SUPPLIED INFORMATION ->

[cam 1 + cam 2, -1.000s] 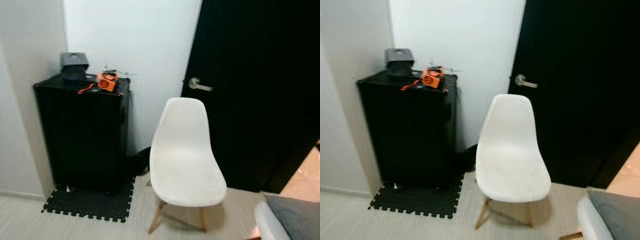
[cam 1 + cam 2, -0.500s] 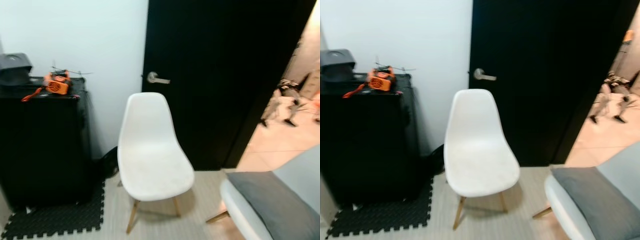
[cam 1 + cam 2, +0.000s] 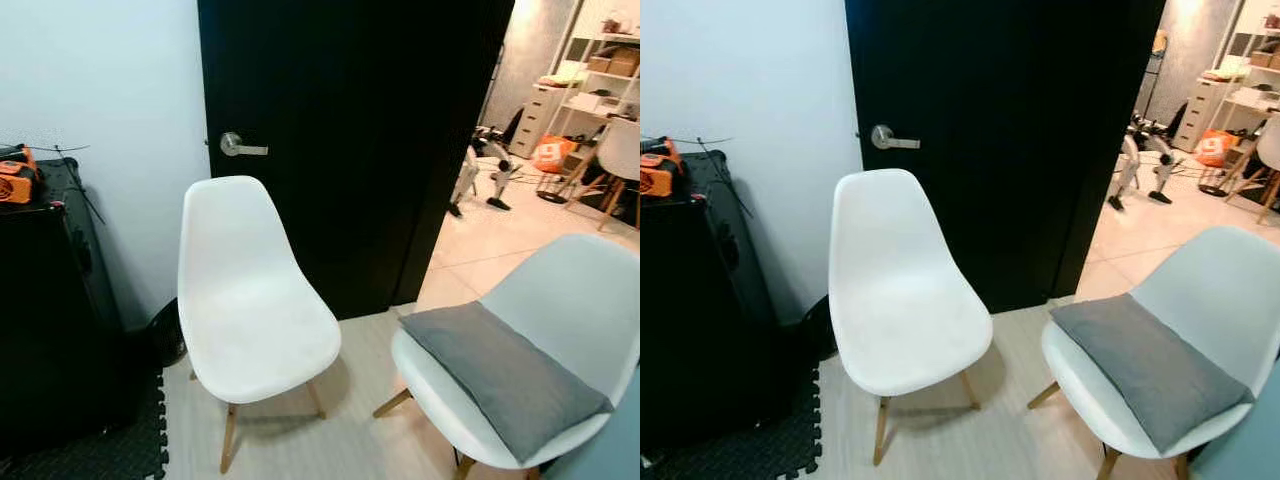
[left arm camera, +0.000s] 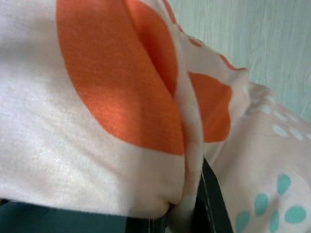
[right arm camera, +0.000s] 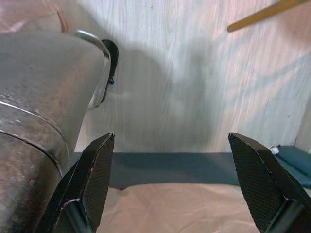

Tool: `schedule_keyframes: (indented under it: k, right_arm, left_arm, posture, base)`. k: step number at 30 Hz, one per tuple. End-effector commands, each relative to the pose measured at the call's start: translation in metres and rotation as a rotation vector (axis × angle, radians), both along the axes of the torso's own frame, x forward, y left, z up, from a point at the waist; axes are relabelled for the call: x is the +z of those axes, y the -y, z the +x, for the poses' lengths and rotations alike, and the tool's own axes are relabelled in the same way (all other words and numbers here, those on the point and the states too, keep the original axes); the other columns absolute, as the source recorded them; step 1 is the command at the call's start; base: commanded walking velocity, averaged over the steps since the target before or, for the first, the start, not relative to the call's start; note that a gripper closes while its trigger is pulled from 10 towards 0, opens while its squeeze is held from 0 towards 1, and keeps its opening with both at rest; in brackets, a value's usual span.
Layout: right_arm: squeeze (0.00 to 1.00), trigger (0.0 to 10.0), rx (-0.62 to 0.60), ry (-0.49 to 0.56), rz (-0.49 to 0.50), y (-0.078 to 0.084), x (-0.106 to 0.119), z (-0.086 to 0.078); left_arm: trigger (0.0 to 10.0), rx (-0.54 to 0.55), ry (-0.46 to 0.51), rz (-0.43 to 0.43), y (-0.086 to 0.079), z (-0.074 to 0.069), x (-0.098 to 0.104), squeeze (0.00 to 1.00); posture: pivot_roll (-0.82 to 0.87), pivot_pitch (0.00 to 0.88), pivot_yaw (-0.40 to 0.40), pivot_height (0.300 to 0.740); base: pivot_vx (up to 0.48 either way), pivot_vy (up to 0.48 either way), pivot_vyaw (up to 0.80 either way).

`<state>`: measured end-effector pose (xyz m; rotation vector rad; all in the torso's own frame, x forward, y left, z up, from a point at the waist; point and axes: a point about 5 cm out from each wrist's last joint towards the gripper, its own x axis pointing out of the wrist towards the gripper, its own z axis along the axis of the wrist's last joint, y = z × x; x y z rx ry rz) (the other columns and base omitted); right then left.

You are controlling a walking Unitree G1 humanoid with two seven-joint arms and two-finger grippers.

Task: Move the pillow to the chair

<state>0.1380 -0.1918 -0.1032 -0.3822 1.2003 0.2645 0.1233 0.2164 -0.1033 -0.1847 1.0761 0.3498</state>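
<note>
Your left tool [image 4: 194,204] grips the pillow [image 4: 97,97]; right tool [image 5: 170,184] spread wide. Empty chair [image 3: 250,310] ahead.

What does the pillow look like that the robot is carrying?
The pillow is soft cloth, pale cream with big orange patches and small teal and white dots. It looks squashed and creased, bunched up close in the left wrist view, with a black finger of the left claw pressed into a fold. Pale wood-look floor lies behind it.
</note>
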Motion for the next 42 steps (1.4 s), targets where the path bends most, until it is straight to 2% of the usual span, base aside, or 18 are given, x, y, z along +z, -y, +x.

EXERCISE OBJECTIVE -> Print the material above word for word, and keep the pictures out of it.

RESPONSE BELOW ->
[cam 1 + cam 2, -1.000s] 
[cam 1 + cam 2, -0.500s] 
[cam 1 + cam 2, +0.000s] 
[left arm camera, +0.000s] 
[right arm camera, +0.000s] 

Tool: `schedule_keyframes: (indented under it: k, right_arm, left_arm, posture, base)`. k: step number at 30 Hz, one per tuple. End-effector commands, each relative to the pose measured at the call's start: translation in metres and rotation as a rotation vector (axis × angle, radians), both along the axes of the torso's own frame, x forward, y left, z up, from a point at the waist; axes are relabelled for the call: x is the +z of those axes, y the -y, z the +x, for the poses' lengths and rotations alike, and the tool's own axes are relabelled in the same way (all other words and numbers here, those on the point and the states too, keep the original axes); the other columns absolute, as the source recorded them; step 1 is the command at the call's start; base: commanded walking velocity, averaged over the steps since the target before or, for the first, the start, not relative to the call's start; note that a gripper closes while its trigger is pulled from 10 towards 0, opens while its squeeze is held from 0 towards 1, and keeps its opening with both at rest; in brackets, a value's usual span.
Layout: right_arm: squeeze (0.00 to 1.00), trigger (0.0 to 10.0), rx (-0.62 to 0.60), ry (-0.49 to 0.56), rz (-0.49 to 0.50), y (-0.078 to 0.084), x (-0.106 to 0.119), z (-0.086 to 0.078); left_arm: trigger (0.0 to 10.0), rx (-0.54 to 0.55), ry (-0.46 to 0.51), rz (-0.43 to 0.43), y (-0.086 to 0.079), z (-0.074 to 0.069), x (-0.098 to 0.104), squeeze (0.00 to 1.00); posture: pivot_roll (-0.82 to 0.87), pivot_pitch (0.00 to 0.88), pivot_yaw (-0.40 to 0.40), pivot_height (0.300 to 0.740); base: pivot_vx (up to 0.48 either way), pivot_vy (up to 0.48 either way), pivot_vyaw (up to 0.80 either way).

`<state>`: measured end-effector pose (xyz m; rotation vector rad; all in the torso's own frame, x forward, y left, z up, from a point at the waist; point and axes: a point about 5 cm out from each wrist's last joint towards the gripper, its own x axis pointing out of the wrist towards the gripper, its own z axis along the axis of the wrist's last joint, y = z × x; x y z rx ry rz) (the other columns and base omitted); right then left.

You are controlling a walking Unitree G1 humanoid with two seven-joint arms and two-finger grippers.

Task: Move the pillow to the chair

<state>0.1380 -0.1918 -0.1032 -0.3822 1.2003 0.2645 0.1233 0.2164 -0.1033 -0.1847 1.0761 0.3498</state>
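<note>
Your left tool [image 4: 194,204] grips the pillow [image 4: 97,97]; right tool [image 5: 170,184] spread wide. Empty chair [image 3: 250,310] ahead.

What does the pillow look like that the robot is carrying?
The pillow is soft cloth, pale cream with big orange patches and small teal and white dots. It looks squashed and creased, bunched up close in the left wrist view, with a black finger of the left claw pressed into a fold. Pale wood-look floor lies behind it.
</note>
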Motion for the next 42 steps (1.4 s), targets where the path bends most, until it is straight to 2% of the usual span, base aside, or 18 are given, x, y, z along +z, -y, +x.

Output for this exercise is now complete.